人間はこの地球という惑星の上で生きてるわけで、この地球が壊れれば当然人間も壊れる。ほとんどの人はそれをわかっていると思う。そして、この「壊れる」という意味には、化石燃料を始め、人間が生きていくために必要な様々な資源が枯渇することや、あるいは異常気象なんかも含まれる。多分そこまで考えてる人も少なくないと思う。
ただ、「人間以外の生物が減ったりいなくなったり、あるいは逆に増えすぎたり」ということも含まれること、そして、それは多くの場合人間の営みが原因だということまで考えてる人が、はたしてどの位いるのかなと思う。あるいは、考えてはいるけど変えられないということなのか。
生態系のバランスが崩れ始めれば(すでに崩れ始めているかも)、人間だってタダじゃ済まない(すでに済まなくなってきてるかも)なんていうのは当たり前のこと。
でも、「人間は他の動物とは違う」、「人間は地球で最も高等な動物」、「地球は人間のもの」などという愚かな考えを捨てられない人は、この当たり前のことがわからなかったり信じられなかったりするんだろう。ホント、人間の知恵って素晴らしいけど情けない。

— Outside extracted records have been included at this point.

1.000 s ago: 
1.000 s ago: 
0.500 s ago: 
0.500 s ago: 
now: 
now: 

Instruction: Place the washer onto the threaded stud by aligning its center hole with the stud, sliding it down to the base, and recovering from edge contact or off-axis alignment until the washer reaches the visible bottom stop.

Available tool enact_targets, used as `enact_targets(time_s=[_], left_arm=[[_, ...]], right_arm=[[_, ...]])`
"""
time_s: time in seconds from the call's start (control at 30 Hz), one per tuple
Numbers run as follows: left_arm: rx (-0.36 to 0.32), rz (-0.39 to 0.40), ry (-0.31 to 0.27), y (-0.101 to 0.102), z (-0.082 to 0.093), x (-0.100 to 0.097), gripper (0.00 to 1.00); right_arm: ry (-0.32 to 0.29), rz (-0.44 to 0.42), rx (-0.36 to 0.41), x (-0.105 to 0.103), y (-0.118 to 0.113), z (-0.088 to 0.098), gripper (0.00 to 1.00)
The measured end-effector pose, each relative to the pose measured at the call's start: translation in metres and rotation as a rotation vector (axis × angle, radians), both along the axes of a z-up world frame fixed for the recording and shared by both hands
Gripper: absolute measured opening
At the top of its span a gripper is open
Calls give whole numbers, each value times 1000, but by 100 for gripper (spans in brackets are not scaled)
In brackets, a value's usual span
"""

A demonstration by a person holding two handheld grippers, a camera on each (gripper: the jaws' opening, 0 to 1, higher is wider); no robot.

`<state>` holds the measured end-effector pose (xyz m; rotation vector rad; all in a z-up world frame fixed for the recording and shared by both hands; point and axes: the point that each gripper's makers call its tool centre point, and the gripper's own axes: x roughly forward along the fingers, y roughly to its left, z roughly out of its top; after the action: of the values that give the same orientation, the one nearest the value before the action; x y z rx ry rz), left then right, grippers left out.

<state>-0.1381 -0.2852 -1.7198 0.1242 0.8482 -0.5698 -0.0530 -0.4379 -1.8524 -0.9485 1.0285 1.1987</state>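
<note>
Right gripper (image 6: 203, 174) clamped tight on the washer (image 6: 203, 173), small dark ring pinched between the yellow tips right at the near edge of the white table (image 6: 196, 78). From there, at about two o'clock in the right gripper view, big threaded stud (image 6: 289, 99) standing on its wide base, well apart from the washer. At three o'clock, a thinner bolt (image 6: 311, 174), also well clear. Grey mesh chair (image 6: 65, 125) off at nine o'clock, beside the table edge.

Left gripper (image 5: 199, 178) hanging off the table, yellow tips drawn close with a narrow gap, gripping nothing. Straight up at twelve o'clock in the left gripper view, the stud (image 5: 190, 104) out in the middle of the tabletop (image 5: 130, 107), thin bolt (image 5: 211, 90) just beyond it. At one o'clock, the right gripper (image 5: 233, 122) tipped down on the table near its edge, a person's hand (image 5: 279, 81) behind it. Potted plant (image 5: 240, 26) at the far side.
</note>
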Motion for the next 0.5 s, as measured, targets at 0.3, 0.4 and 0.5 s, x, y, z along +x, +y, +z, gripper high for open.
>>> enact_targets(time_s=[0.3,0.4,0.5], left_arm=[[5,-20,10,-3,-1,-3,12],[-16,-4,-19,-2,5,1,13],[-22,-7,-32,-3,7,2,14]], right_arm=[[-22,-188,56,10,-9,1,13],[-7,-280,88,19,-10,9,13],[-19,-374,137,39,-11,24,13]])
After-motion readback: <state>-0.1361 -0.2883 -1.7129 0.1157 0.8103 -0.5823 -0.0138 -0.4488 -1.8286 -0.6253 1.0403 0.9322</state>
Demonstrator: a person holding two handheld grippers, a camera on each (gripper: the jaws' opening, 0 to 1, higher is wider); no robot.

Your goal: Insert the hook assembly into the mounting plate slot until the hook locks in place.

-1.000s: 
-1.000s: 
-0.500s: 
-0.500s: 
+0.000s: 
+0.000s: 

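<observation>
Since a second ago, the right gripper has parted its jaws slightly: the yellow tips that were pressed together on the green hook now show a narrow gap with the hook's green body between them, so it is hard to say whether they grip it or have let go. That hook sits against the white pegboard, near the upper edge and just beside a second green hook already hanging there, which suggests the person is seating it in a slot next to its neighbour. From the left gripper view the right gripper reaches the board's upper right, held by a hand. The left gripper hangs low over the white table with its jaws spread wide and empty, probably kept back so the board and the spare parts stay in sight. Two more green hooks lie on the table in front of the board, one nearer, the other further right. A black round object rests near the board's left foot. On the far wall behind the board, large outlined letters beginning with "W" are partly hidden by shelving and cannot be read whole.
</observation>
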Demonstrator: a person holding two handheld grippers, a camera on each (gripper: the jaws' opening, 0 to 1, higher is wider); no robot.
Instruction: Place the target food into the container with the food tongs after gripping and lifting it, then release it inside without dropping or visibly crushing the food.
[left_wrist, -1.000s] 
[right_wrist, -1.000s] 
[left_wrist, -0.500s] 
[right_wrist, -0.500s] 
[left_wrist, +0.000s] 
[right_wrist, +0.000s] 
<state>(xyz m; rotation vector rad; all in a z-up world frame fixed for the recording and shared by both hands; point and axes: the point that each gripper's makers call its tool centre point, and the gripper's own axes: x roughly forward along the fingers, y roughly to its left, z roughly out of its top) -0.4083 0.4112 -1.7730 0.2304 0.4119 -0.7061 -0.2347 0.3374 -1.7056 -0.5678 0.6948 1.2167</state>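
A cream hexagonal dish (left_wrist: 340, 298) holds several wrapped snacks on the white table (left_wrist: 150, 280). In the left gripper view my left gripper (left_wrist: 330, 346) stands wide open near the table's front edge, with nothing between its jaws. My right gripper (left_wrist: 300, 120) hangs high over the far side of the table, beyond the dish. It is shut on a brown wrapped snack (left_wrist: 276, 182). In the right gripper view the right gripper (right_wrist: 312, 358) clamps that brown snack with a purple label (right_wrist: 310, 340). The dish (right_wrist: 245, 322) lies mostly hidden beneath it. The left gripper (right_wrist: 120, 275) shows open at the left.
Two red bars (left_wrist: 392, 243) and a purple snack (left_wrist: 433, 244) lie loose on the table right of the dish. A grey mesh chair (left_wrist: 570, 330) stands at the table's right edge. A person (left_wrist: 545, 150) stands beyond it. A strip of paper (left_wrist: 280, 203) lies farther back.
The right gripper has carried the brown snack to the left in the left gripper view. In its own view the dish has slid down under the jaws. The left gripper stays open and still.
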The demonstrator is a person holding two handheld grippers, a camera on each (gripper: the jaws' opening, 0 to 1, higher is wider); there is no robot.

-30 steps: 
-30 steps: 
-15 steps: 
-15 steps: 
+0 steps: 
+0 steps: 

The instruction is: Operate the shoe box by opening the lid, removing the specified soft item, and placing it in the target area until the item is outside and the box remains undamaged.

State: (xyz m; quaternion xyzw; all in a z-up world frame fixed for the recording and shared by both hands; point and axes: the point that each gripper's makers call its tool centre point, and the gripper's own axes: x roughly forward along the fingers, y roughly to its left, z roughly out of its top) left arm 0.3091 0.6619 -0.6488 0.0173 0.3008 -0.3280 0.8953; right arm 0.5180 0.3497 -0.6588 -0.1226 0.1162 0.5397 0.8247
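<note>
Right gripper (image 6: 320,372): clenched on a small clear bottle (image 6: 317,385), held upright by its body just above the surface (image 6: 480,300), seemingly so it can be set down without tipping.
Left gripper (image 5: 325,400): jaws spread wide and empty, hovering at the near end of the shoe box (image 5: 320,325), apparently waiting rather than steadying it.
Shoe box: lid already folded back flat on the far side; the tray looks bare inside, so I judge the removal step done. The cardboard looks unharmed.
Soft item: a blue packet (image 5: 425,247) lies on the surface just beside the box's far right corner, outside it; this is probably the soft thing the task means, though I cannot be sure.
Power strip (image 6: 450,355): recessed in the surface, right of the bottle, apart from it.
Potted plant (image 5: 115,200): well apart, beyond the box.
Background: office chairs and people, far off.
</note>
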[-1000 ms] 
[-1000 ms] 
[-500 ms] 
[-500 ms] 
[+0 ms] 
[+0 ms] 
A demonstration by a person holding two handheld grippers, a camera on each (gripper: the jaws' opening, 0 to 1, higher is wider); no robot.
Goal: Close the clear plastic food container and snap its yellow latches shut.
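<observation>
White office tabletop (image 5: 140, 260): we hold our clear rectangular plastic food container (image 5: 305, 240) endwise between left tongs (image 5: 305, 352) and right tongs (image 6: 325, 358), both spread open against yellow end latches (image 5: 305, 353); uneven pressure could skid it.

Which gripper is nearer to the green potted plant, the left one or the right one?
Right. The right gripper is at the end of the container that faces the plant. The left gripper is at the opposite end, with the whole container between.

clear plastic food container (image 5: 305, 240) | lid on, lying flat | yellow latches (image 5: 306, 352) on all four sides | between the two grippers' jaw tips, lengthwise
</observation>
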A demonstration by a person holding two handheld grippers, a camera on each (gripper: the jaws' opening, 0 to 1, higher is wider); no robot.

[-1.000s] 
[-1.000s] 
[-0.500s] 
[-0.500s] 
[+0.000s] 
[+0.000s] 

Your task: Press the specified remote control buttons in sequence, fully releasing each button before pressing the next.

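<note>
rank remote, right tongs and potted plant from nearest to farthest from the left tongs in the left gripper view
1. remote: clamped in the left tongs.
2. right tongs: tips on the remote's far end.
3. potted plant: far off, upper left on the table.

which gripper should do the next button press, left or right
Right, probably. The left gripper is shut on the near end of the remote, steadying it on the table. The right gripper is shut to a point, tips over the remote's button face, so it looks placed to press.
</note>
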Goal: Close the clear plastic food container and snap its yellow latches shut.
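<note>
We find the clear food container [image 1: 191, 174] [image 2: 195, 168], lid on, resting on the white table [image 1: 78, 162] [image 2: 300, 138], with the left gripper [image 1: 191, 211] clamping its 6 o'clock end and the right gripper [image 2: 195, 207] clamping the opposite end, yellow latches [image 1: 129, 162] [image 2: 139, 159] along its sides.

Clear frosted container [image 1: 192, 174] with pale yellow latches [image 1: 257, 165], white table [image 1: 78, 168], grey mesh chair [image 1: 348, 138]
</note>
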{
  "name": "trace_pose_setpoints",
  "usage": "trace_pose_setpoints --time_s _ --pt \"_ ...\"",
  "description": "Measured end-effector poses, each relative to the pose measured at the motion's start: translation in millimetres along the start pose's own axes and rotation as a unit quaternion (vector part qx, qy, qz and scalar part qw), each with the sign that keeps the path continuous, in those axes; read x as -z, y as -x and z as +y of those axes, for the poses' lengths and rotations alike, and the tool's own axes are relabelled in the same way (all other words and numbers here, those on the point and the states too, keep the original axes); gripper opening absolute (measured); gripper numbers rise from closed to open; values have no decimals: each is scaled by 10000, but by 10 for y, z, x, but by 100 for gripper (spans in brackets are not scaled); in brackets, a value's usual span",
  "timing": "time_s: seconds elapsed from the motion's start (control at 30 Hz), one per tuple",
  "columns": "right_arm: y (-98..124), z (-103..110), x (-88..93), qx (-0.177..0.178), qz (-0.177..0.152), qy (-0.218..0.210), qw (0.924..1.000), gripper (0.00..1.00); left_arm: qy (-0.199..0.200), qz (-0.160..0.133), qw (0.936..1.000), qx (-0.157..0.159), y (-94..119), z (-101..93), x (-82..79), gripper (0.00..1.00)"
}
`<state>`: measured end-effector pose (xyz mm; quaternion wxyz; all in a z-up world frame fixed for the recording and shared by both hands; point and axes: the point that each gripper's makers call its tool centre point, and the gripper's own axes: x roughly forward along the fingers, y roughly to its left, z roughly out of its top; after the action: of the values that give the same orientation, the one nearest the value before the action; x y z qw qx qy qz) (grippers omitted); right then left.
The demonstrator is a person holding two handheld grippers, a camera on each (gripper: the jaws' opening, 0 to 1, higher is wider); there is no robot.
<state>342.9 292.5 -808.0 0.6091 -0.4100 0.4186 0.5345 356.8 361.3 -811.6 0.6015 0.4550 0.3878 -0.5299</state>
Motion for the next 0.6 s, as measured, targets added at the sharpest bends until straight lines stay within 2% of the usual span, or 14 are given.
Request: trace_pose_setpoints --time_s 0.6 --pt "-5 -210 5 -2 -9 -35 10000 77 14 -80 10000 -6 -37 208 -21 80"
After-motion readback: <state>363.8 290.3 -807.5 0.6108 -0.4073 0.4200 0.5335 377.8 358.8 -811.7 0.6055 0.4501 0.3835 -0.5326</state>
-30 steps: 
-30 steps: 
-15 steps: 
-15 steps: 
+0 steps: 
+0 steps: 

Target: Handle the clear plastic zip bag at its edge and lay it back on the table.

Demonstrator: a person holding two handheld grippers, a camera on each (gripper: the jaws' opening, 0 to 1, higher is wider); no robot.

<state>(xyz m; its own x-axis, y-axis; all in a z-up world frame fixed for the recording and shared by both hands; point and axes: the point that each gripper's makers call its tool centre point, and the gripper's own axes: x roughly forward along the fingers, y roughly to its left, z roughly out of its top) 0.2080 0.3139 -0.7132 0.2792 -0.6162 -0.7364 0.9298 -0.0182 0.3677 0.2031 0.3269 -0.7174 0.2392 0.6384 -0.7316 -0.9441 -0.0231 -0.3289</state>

と、儂、今までも何度かこういうことを書いてきた。でも、この本を読んで少し考えが変わってきたこともある。
これまでは、「人類が滅びるのは自業自得だし、その方が地球のためかもしれない。」とまで思っていた。でも、この本を読んで、「まだ見ぬ人類の子孫が生まれる権利や生きる権利を奪う権利なんて今の人類にはない。」と思った。そしてさらに考えてるうちに、もしかしたら現在と未来を区別すること自体がおかしいんじゃないのかなと考えるようにもなった。ただし、頭の中ではまだいろんな考えがグルグル回ってる状態なので、もう少し整理したい。
それと、今までは環境保護運動とかそういう団体とか、「目的は正しいと思うんだけど、なんだかなあ。。。」と思ってた。でも、これも少し違う考えになってきた。

「そんな先のことより目先の問題を解決する方がまさしく先だ。」と思ってる人も多いと思う。儂もそれを思う。この本でもそのことには触れていて、直面する問題を解決することはもちろん重要だと言っている。ただ、明確な回答は書かれていないなとも感じた。
でも、どうして「先のことか今のことか」の二者択一じゃなくちゃいけないのか、 なぜ“両方”じゃいけないのだろうか。直面する問題を解決しつつ長期思考を持つ、これを目指せばいいということじゃないのかな。さらに、先に書いたように現在と未来を区別して考えること自体がおかしいと考えれば、こんな問題もないんじゃないかな。

今日はこの本を紹介したいと思って書き始めた記事なので、これらのことはまた別の機会にでも書こうと思う。